A neonatal sepsis risk calculator developed in the US has safely reduced antibiotic use by nearly 50% in newborns, according to researchers.
Since routine Group B streptococcus screening and intrapartum antibiotics had been introduced for at-risk mothers, incidence of early-onset sepsis had fallen to less than 0.8 per 1,000 births, they said.
“The risk calculator allows mothers and babies to stay together in the days after birth”
But about 15% of babies were still evaluated for infection by blood culture and 5-8% received antibiotics while waiting for infection to be ruled out, said the study authors in JAMA Pediatrics.
They noted that a new risk-based approach would better target newborn infants who were at the highest risk of a serious bacterial infection without exposing those at low risk to antibiotics.
Researchers at private health provider Kaiser Permanente, the University of Pennsylvania and the University of California developed a risk prediction model based on data from more than 600,000 babies and their mothers delivered at hospitals in Boston and Northern California.

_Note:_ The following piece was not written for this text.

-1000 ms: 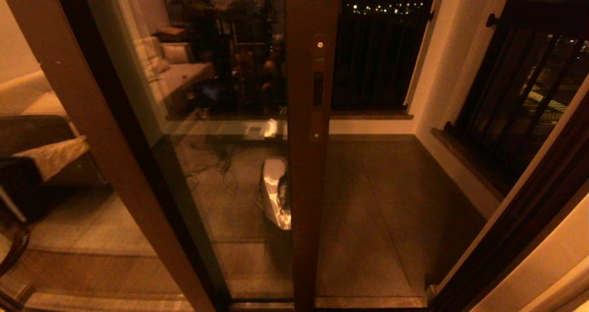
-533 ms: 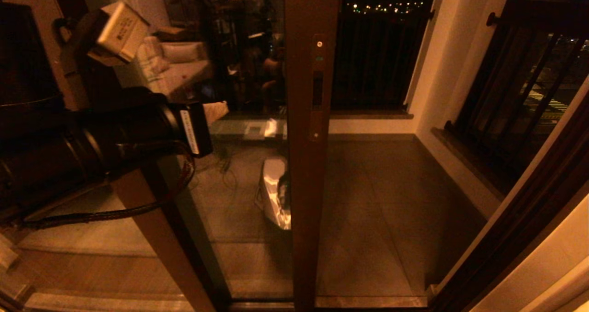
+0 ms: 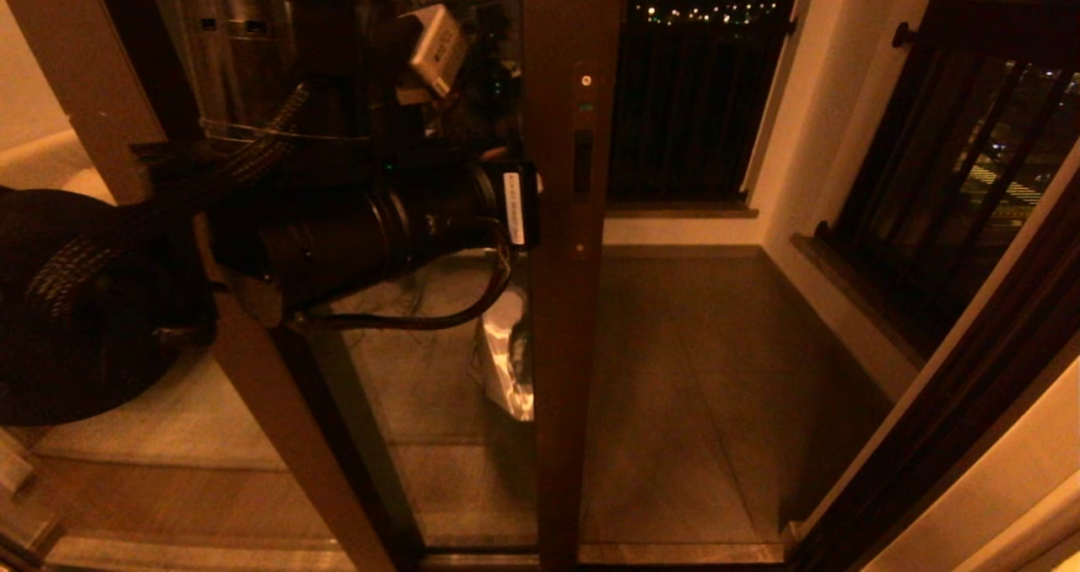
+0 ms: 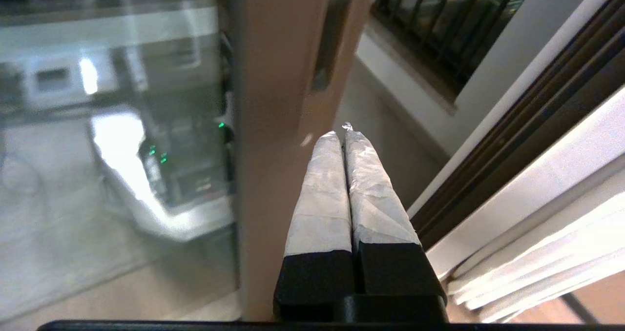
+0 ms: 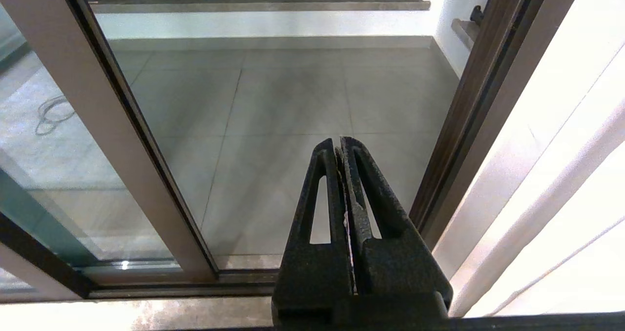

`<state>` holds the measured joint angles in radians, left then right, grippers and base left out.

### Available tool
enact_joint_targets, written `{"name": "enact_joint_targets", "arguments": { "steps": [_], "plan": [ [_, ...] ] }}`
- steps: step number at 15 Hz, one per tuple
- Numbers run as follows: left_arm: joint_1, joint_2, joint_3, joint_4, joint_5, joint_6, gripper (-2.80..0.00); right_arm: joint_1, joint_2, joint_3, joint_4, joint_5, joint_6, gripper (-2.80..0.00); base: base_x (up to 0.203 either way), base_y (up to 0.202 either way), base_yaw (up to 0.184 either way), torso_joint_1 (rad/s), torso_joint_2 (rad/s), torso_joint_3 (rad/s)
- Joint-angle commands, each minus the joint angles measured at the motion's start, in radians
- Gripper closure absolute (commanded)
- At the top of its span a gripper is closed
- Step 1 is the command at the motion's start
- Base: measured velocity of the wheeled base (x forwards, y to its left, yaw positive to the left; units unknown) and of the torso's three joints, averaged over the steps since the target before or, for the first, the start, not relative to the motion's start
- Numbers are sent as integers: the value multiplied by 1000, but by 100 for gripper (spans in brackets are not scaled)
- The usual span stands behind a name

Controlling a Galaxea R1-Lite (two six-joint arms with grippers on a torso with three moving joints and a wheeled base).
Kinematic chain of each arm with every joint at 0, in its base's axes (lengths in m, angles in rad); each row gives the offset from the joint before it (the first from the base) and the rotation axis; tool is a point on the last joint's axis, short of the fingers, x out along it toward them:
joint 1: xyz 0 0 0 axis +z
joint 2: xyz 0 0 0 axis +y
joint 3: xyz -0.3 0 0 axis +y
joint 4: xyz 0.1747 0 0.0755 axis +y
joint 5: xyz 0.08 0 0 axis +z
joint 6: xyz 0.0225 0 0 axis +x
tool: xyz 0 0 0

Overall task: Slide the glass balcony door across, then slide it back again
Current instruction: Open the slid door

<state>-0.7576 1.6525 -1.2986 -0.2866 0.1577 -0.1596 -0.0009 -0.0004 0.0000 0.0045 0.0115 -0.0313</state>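
Note:
The glass balcony door (image 3: 422,369) stands part-way across, its dark brown upright rail (image 3: 561,344) in the middle of the head view. The rail carries a slim handle slot (image 3: 582,163) and a small round lock (image 3: 586,80). My left arm (image 3: 380,226) reaches across the glass, its wrist end at the rail. In the left wrist view the left gripper (image 4: 344,133) is shut and empty, tips close to the rail's (image 4: 273,77) edge just below the slot (image 4: 332,33). The right gripper (image 5: 340,143) is shut, low, and pointing at the balcony floor beside the rail (image 5: 102,126).
Right of the rail the doorway is open onto the tiled balcony floor (image 3: 692,369). The dark door jamb (image 3: 928,403) and a pale curtain (image 4: 561,233) bound it on the right. A narrower brown-framed pane (image 3: 245,369) stands on the left. Barred windows (image 3: 692,91) line the balcony.
My left arm has risen into the head view from the left and swung right until its wrist end reaches the rail. The door itself has not moved.

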Motion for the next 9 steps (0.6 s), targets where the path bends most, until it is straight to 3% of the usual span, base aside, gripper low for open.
{"name": "enact_joint_targets", "arguments": {
  "steps": [1,9],
  "plan": [
    [-12,113,-103,0,1,-1,0,0,0,0,-1,1,-1,0,0,0,0,0,0,0],
    [-68,432,-513,-3,5,0,0,0,0,0,0,1,-1,0,0,0,0,0,0,0]
  ]
}}
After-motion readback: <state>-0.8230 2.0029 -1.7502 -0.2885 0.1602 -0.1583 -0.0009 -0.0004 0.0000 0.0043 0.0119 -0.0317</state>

The resulting online sepsis risk calculator can be used by clinicians to help them decide which infants to evaluate and treat for infection.
The calculator uses gestational age, time from membrane rupture, maternal temperature and GBS testing results, and use of intrapartum antibiotics to calculate the risk of early-onset sepsis.
“We thought there must be a better way to decide which infants were at higher risk”
In their study, researchers compared the period before the implementation of the risk calculator and around 18 months afterwards at Kaiser Permanente’s Northern California birthing centres.
During the calculator period, in which more than 56,000 infants were born, blood cultures to evaluate for infection declined 66%, from 14.4% at baseline to 4.9%. Antibiotic use declined 48%, from 5% at baseline to 2.6%.
Lead study author Dr Michael Kuzniewicz, director of the perinatal research unit at the Kaiser Permanente Division of Research, said: “It’s often unsettling for new parents to have their newborn’s blood drawn or have their babies taken to the neonatal intensive care unit shortly after birth for intravenous antibiotics.
“We thought there must be a better way to decide which infants were at higher risk, and only evaluate and treat those infants,” he said.
But he noted that “an obvious concern” with significantly reducing the percentage of infants receiving evaluations for sepsis at birth or empiric antibiotics was missing a real infection.
The study found no increase in readmissions for early-onset sepsis or an increase in antibiotics given at 24 to 72 hours after birth, and the rate of early-onset sepsis was unchanged – 0.2 to 0.3 per 1,000 births.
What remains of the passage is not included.